• [THE PROBLEM]
Look through the listing below, and wherever a line has the string "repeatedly", pull it out.

• [DATA TO PROCESS]
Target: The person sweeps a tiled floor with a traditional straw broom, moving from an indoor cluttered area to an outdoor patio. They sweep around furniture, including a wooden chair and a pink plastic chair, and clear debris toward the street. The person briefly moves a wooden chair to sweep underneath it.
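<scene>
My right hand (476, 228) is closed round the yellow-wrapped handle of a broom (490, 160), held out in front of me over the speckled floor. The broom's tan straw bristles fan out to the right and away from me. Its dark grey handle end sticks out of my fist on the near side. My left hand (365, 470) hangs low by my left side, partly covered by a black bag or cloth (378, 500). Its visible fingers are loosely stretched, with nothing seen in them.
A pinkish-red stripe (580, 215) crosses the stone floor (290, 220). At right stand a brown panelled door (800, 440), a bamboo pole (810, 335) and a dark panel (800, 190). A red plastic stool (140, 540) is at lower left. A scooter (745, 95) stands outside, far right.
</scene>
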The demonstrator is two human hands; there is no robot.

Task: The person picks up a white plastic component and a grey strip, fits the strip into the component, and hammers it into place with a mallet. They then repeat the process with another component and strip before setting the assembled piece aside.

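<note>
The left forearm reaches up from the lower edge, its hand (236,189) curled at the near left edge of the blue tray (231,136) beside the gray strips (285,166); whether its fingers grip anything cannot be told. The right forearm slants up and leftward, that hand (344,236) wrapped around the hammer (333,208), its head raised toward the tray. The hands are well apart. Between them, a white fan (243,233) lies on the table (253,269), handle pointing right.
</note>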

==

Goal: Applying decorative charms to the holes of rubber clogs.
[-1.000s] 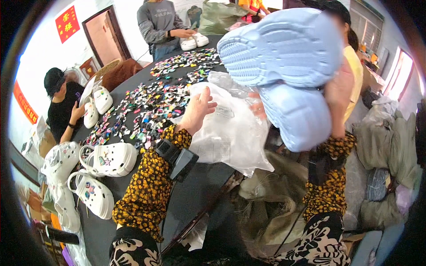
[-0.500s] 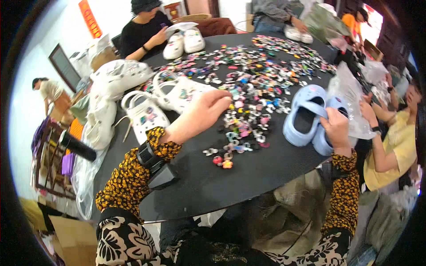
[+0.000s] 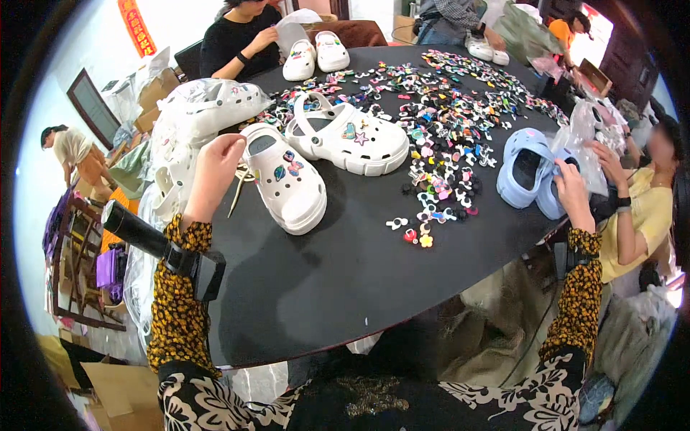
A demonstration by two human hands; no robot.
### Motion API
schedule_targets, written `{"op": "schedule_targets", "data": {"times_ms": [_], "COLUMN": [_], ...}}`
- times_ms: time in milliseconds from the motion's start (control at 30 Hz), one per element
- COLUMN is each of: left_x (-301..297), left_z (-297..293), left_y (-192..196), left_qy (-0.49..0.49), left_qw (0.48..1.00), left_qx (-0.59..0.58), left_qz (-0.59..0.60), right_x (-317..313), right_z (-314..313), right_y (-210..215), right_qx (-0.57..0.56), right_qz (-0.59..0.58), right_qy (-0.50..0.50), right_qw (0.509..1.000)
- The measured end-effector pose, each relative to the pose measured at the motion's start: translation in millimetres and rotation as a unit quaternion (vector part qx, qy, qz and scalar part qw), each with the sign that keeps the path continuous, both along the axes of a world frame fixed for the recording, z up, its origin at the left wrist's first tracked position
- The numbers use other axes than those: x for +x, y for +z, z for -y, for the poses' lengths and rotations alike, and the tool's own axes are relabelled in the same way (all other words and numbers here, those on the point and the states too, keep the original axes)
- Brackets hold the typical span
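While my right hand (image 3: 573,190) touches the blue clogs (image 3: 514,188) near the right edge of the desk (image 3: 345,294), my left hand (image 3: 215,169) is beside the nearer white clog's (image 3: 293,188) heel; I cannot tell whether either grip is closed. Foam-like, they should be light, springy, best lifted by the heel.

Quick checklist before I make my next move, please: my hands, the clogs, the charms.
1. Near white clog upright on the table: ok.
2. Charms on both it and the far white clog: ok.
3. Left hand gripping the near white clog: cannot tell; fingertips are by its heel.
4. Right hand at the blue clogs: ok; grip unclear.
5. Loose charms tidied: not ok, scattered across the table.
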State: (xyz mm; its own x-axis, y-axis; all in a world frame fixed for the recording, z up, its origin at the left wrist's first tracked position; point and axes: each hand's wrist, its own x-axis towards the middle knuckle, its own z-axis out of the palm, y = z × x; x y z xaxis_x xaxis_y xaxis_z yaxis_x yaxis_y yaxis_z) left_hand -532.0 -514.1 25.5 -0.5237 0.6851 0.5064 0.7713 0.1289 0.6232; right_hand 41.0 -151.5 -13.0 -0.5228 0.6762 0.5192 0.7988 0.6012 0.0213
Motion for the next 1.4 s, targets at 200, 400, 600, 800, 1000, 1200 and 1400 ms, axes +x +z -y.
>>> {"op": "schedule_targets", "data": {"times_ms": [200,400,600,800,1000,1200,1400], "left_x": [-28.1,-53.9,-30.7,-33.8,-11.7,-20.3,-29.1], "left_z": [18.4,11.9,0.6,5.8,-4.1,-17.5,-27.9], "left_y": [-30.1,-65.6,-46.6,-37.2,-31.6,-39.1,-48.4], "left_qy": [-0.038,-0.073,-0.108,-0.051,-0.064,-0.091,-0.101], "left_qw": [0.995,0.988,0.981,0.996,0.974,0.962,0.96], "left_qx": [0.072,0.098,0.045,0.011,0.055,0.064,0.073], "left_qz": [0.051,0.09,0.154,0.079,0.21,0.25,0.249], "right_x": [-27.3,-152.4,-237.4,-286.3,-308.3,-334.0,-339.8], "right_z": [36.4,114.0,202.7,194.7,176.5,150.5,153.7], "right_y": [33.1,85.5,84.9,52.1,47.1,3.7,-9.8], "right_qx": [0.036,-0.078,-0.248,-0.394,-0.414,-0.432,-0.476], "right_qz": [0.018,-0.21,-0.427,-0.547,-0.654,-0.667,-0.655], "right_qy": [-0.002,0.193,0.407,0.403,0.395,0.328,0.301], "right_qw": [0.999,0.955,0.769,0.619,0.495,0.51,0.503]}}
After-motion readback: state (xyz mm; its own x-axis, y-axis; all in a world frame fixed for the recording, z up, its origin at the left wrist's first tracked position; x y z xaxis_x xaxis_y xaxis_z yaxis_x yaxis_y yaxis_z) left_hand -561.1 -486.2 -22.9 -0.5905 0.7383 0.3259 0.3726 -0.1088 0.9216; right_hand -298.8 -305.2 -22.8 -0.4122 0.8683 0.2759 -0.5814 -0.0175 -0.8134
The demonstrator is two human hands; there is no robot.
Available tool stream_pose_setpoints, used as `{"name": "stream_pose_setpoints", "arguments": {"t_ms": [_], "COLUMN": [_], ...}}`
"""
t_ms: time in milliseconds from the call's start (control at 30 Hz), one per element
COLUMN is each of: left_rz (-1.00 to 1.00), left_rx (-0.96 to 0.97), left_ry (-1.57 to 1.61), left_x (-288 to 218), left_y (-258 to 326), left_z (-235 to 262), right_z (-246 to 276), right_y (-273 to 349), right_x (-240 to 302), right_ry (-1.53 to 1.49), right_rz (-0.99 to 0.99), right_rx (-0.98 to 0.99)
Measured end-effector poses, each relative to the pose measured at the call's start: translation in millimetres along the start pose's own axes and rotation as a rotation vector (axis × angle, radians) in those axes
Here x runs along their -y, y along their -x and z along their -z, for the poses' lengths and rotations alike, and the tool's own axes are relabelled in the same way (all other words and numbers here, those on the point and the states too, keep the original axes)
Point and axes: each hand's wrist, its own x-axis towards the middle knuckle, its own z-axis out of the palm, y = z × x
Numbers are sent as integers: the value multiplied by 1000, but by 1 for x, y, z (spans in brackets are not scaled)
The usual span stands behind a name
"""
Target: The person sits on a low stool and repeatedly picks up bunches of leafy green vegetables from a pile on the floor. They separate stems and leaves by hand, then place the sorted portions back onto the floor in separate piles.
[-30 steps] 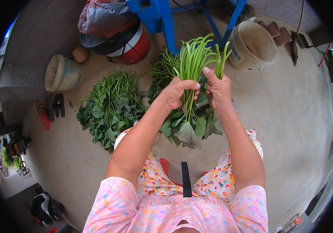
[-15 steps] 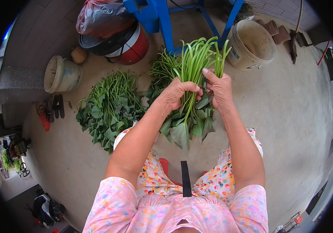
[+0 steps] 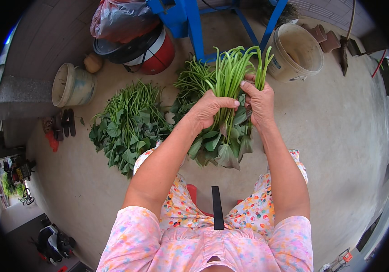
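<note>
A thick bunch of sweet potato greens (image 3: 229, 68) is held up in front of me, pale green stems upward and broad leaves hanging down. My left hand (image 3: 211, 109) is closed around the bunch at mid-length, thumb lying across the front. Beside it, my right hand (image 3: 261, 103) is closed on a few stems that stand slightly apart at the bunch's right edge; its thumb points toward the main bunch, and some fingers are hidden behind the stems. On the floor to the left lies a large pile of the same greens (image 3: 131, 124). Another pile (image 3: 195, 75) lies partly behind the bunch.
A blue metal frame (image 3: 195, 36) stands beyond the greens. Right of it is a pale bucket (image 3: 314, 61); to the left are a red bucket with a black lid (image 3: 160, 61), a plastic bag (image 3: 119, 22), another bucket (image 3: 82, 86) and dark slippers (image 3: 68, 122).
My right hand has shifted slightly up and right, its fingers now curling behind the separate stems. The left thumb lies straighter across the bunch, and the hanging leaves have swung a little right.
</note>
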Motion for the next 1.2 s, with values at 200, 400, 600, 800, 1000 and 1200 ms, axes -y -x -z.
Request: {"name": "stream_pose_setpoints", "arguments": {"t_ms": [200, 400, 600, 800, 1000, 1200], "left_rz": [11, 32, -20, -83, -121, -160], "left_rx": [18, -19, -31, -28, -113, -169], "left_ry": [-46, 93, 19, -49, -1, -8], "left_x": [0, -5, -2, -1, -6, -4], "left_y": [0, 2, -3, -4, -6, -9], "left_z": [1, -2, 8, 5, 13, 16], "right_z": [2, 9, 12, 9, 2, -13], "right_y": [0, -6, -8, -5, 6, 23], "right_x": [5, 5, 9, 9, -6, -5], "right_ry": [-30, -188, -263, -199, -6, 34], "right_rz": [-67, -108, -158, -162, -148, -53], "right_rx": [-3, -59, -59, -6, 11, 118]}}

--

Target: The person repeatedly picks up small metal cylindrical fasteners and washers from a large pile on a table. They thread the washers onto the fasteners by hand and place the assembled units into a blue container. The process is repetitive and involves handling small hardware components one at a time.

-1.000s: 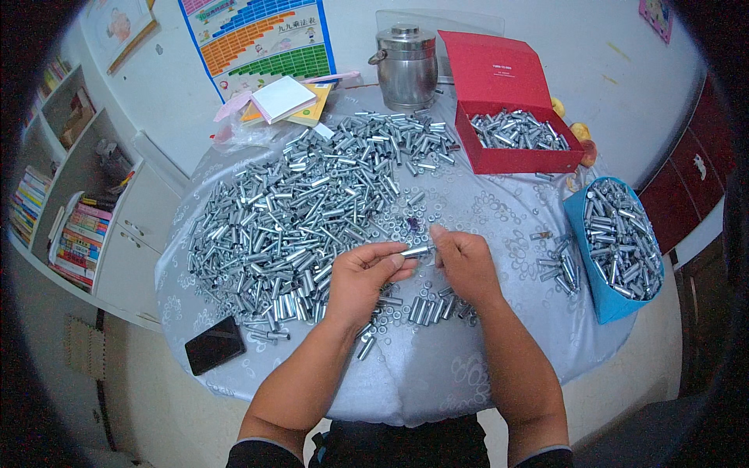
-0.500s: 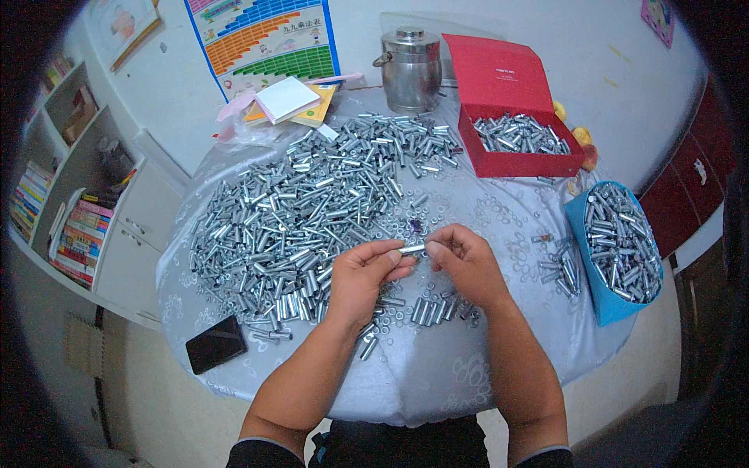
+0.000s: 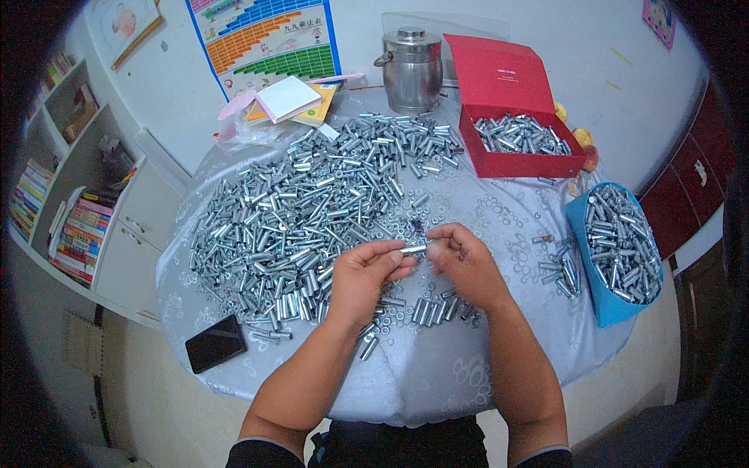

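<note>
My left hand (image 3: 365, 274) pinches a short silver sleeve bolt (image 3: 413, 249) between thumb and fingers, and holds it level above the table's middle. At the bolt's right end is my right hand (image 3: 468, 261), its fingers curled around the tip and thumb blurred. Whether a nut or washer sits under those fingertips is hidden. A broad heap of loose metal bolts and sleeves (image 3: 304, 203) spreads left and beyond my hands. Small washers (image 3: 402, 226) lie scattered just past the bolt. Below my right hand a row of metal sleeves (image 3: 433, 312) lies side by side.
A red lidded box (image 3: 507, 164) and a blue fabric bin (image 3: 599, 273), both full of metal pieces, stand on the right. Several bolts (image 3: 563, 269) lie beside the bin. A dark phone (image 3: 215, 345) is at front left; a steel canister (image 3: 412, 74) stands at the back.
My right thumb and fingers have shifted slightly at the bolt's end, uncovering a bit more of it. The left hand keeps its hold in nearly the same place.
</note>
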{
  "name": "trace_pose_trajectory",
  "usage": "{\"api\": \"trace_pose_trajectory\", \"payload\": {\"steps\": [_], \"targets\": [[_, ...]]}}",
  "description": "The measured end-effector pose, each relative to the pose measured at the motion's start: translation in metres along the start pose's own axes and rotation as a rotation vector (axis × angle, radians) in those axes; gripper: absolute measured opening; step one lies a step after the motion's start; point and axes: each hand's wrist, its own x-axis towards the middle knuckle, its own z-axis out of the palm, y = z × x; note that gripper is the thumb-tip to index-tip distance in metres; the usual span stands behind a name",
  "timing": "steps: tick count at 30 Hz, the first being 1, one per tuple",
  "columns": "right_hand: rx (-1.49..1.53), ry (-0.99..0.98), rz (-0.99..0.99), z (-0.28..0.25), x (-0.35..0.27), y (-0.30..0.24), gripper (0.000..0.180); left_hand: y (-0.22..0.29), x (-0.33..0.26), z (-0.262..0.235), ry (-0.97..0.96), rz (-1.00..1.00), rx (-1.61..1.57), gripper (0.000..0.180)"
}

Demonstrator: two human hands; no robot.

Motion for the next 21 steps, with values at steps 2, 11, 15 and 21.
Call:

• [TASK RESULT]
Target: The person sits on a low stool and repeatedly picks up bunches of leafy green vegetables from a pile on the floor. They separate stems and leaves by hand, then place the sorted portions back onto the floor in separate piles.
Target: The person repeatedly picks up small metal cylindrical fasteners and washers from a large pile on a table. They thread the washers onto the fasteners by hand and place the assembled units into a blue container. The process is repetitive and involves handling small hardware components one at a time.

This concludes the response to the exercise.